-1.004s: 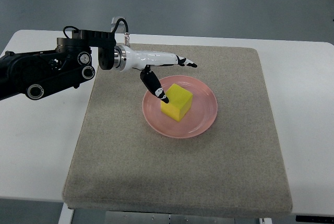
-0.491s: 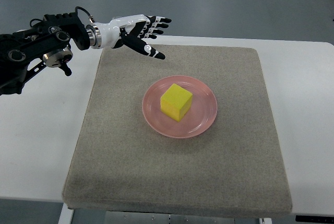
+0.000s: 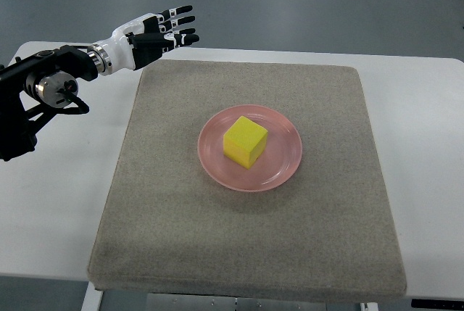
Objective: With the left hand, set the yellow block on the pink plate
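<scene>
The yellow block (image 3: 245,141) sits on the pink plate (image 3: 284,165), a little toward the plate's 9 o'clock side, with the plate resting near the middle of a grey mat (image 3: 174,224) on the white table (image 3: 428,180). The left hand (image 3: 154,34) hovers at about 10 o'clock from the plate, well apart from it, above the mat's far left corner, its fingers (image 3: 180,20) spread and holding nothing.

1. Our black, jointed left arm (image 3: 40,97) enters from the picture's left edge, reaching up and rightward.
2. Our white-and-black fingered left hand (image 3: 148,34) is raised, fingers (image 3: 177,22) extended and spread (holding nothing).
</scene>
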Motion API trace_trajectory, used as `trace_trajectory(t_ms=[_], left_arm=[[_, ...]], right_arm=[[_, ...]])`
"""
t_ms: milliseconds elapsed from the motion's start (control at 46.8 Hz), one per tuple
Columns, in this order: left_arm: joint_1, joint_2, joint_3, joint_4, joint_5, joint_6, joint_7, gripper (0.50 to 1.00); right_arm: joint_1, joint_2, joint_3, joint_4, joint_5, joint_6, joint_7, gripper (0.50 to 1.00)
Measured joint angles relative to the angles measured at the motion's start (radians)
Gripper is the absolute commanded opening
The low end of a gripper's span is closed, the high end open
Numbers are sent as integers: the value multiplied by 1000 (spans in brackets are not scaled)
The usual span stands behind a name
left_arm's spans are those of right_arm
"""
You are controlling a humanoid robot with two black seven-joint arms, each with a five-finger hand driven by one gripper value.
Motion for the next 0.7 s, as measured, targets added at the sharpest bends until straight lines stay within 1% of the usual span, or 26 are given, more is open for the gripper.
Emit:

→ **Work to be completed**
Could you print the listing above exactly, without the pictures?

→ **Answer area**
-1.004s: 
-0.491s: 
+0.000s: 
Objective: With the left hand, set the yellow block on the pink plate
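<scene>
The yellow block (image 3: 245,141) sits on the pink plate (image 3: 284,165), a little toward the plate's 9 o'clock side, with the plate resting near the middle of a grey mat (image 3: 174,224) on the white table (image 3: 428,180). The left hand (image 3: 154,34) hovers at about 10 o'clock from the plate, well apart from it, above the mat's far left corner, its fingers (image 3: 180,20) spread and holding nothing.

1. Our black, jointed left arm (image 3: 40,97) enters from the picture's left edge, reaching up and rightward.
2. Our white-and-black fingered left hand (image 3: 148,34) is raised, fingers (image 3: 177,22) extended and spread (holding nothing).
</scene>
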Motion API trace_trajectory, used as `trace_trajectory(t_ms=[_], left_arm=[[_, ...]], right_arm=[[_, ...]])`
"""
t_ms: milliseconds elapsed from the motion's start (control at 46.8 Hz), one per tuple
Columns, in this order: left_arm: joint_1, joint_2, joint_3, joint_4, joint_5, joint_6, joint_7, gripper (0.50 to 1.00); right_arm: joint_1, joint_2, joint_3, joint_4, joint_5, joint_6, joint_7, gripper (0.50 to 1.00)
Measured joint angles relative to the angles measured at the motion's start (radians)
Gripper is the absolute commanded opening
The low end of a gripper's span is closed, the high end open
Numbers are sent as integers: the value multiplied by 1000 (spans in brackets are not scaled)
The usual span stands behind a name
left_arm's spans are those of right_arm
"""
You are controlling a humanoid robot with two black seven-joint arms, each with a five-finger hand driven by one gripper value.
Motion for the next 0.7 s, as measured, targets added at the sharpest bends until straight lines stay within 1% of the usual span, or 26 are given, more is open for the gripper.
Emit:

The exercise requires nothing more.